The majority of supply chain managers responding to a survey said they believe the economy will sink into recession in 2023, according to Creighton University’s Business Conditions Index released Wednesday.

According to the survey, Iowa’s index fell to 47 in January, down 0.8 points from December as inflation hourly wages dropped 3.7% in 2022.

The index ranges from zero to 100, with a score of 50 representing neutral growth.

For the overall survey of supply chain managers in a nine-state region that includes Iowa, the index declined slightly to 47.

Ernie Goss, director of Creighton’s Economic Forecasting Group, said the index has declined for eight of the past nine months, “flashing recession warnings for 2023.”

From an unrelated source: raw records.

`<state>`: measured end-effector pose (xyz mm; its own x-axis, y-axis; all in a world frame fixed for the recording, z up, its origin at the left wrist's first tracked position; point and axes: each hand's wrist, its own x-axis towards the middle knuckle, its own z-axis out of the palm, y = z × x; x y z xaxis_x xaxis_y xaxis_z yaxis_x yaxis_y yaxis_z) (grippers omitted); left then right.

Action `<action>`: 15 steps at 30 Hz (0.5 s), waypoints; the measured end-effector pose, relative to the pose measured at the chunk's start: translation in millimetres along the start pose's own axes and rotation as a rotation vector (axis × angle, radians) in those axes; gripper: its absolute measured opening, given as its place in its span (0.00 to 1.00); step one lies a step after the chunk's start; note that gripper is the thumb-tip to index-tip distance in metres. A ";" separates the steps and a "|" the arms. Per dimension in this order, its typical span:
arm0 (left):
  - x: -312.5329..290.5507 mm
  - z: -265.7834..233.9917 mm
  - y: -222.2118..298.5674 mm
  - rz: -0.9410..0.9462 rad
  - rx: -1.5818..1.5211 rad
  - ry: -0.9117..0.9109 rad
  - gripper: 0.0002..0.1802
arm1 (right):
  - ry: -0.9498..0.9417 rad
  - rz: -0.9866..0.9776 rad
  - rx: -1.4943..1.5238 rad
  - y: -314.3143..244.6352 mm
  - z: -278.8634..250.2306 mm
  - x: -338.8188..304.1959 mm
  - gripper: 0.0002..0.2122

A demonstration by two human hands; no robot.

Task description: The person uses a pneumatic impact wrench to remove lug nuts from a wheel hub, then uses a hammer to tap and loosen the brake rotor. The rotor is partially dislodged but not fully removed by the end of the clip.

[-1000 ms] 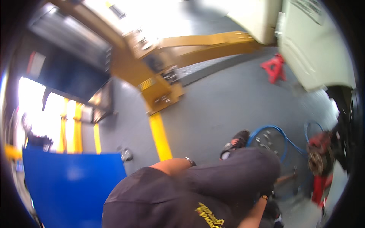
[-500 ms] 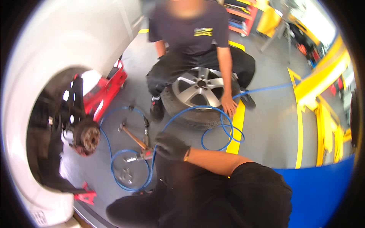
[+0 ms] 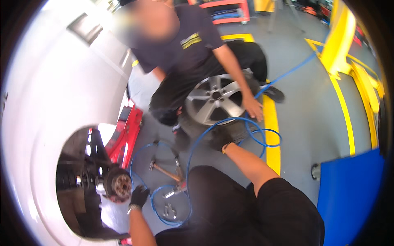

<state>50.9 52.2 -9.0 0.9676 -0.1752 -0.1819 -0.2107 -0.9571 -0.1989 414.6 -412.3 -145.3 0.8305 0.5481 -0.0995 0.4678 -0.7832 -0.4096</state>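
My left hand (image 3: 139, 197), in a dark glove, hangs open beside the bare wheel hub (image 3: 122, 185) in the white car's wheel arch. Its fingers look loosely apart, with nothing seen in them. My right hand (image 3: 221, 138), gloved too, reaches to the near side of a tyre on a silver alloy wheel (image 3: 211, 110). Dark glove against dark rubber hides how its fingers lie. A co-worker sits behind the wheel, a bare hand (image 3: 252, 107) near its right edge. An air impact wrench (image 3: 177, 189) and a wooden-handled hammer (image 3: 166, 171) lie on the floor between my hands.
A blue air hose (image 3: 190, 158) loops over the floor and past the tyre. Small metal parts (image 3: 169, 211) lie within one loop. A red floor jack (image 3: 125, 133) stands by the car (image 3: 45, 102). Yellow lift parts (image 3: 338, 41) and a blue panel (image 3: 349, 188) are at right.
My left hand has come into view near the hub. My right hand has moved away from above the impact wrench to the tyre. The co-worker leans further left; the view has shifted.
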 end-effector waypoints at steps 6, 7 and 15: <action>124.5 77.5 152.4 -0.715 -0.605 0.152 0.30 | 0.275 -0.045 -0.227 56.7 12.8 -2.8 0.35; 119.7 90.9 167.5 -0.812 -0.685 0.113 0.31 | 0.305 -0.067 -0.238 55.5 15.2 -2.0 0.34; 20.7 143.3 130.1 -1.519 -0.798 0.117 0.37 | 0.252 -0.072 -0.403 61.4 46.5 -11.5 0.31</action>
<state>23.5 -42.9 -176.6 0.2313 0.9463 -0.2259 0.9138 -0.1316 0.3843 419.7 -453.1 -211.5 0.8159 0.5558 0.1592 0.5653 -0.8247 -0.0180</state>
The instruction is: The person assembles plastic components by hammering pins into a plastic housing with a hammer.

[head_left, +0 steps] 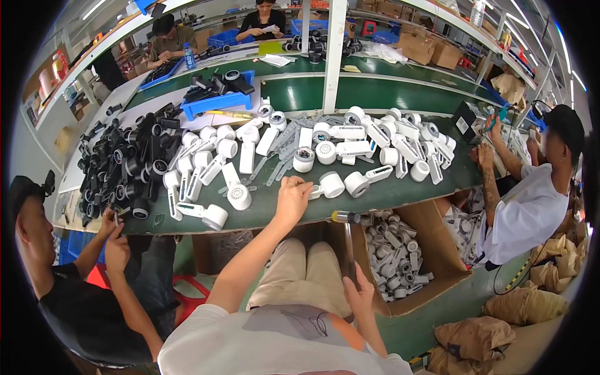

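Observation:
My left hand (292,199) is closed at the table's front edge, its fingertips pinching the short handle end of a white handheld fan (332,185). The fan's round head points to the right and rests on the table. Low in front of my body, my right hand (360,292) is wrapped round the handle of a hammer (349,240). The hammer stands roughly upright, its yellow-and-dark head (345,217) just below the table edge. Another white fan (357,184) lies right beside the held one. Many more white fans (239,195) and loose grey plastic strips (289,139) are spread behind.
Black fan parts (125,165) are heaped at the left, beside a co-worker (94,294). A blue tray (219,105) holds more. At my right, a cardboard box (431,275) contains white fans. Another co-worker (531,187) sits further right. A white post (334,56) rises behind the table.

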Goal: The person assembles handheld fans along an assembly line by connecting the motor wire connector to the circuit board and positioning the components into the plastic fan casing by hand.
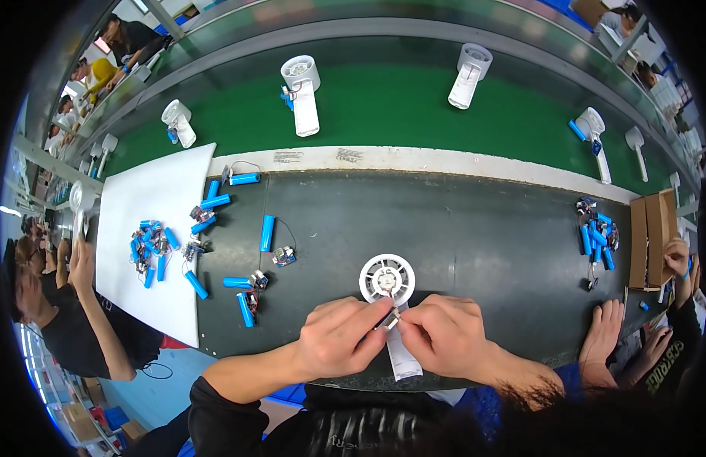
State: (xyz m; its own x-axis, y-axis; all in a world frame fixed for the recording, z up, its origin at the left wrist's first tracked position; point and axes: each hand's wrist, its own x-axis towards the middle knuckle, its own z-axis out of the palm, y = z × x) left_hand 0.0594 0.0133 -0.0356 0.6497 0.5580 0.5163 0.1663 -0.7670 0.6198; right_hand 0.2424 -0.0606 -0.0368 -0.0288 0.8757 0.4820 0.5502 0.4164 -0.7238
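Observation:
A white handheld fan body lies on the dark bench in front of me, its round, vented head away from me and its white handle toward me. Over the neck, a small circuit board is pinched in the fingertips of my left hand. My right hand is closed at the board's right side, thumb and forefinger pressed together; whatever they pinch is too small to make out. Both hands partly cover the fan's neck and handle.
Blue battery cells wired to boards lie left, on a white foam sheet, and right. Behind a pale ledge, a green conveyor carries several white fans. A cardboard box and co-workers' hands are at right.

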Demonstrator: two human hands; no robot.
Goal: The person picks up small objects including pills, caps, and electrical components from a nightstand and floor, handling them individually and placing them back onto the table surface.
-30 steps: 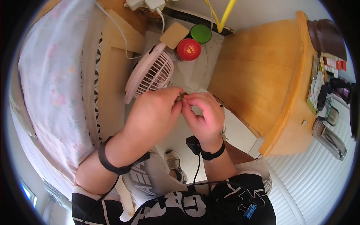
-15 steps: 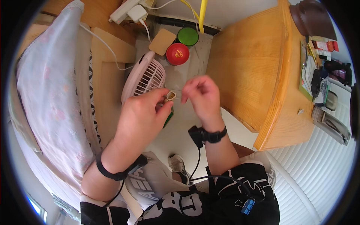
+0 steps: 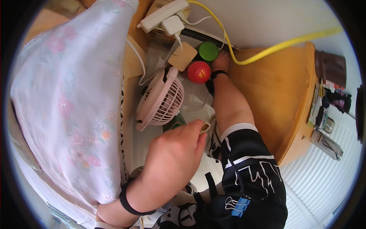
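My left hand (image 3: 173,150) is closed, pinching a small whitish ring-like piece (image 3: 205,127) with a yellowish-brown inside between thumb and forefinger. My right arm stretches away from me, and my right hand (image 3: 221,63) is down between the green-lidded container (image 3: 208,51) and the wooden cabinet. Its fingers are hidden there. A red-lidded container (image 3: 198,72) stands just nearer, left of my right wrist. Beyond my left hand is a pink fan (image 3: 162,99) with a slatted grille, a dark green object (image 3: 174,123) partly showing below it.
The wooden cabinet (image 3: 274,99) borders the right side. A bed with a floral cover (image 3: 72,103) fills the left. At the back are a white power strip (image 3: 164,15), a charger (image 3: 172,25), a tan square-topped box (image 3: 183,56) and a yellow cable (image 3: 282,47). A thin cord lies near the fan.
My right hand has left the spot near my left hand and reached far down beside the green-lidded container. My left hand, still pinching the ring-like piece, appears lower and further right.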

“This marked the lowest January reading for the overall, or business conditions index, since 2008, the beginning of the Great Recession,” Goss said in the report.

According to the report, 60% of supply chain managers responding to the survey said they expect the economy to fall into recession this year.

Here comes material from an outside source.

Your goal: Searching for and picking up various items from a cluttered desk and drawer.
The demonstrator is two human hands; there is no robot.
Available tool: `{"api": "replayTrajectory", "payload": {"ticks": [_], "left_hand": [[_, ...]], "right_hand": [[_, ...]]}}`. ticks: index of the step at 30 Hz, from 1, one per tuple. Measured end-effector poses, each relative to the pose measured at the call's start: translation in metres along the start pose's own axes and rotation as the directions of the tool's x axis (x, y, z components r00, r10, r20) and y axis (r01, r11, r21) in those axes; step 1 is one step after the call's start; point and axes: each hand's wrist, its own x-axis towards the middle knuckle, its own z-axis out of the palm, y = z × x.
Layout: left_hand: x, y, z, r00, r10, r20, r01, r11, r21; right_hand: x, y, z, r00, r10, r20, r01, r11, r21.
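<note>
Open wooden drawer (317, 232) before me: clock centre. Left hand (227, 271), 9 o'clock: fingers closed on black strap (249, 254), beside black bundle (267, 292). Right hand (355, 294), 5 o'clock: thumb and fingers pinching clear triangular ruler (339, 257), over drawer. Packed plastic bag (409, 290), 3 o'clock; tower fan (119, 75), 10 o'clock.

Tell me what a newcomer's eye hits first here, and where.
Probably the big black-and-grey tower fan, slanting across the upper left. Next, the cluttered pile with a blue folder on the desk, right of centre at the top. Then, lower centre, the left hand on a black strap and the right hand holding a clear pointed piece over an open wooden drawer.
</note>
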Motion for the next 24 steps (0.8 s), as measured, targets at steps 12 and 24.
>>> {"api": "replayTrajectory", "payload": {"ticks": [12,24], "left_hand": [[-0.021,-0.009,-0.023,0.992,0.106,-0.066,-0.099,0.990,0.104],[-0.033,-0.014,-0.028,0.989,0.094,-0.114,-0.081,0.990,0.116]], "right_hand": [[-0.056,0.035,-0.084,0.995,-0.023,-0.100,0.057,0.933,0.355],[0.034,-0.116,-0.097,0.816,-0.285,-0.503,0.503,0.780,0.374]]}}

Other components of Iowa’s index fell below growth-neutral in January, including new orders (45.7), production or sales (49.2), employment (45.3) and inventories (40.6). Only delivery lead times rose above growth-neutral at 54.1 in January.

In other components of the regional score, the new hiring index fell below neutral growth for the third time in the past four months, to 46.3, as manufacturers added jobs at only a modest pace, the report showed.

“In January, 25.9% of manufacturers reported a reduction in workforce compared to only 8.3% in December,” Goss said.

The inventory index dropped sharply to 38.9, down from 52.1 the prior month, suggesting a return to some bottlenecks in supply chain distribution for January.

In the report, Goss addressed moderating inflationary pressures, saying he expected the Federal Reserve to increase rates again. The Federal Reserve Board on Wednesday approved a rate hike of 0.25% to continue its efforts to lower inflation.

Trade numbers also were down in January, with the export index falling a half point to 42.8, and the import index dropping to 34.3, down more than two points from December.

Despite fears of recession, the confidence index rose two points to a still very weak 25 in January.

“Supply managers named supply delays and disruptions as their firm’s greatest threats for 2023,” Goss said.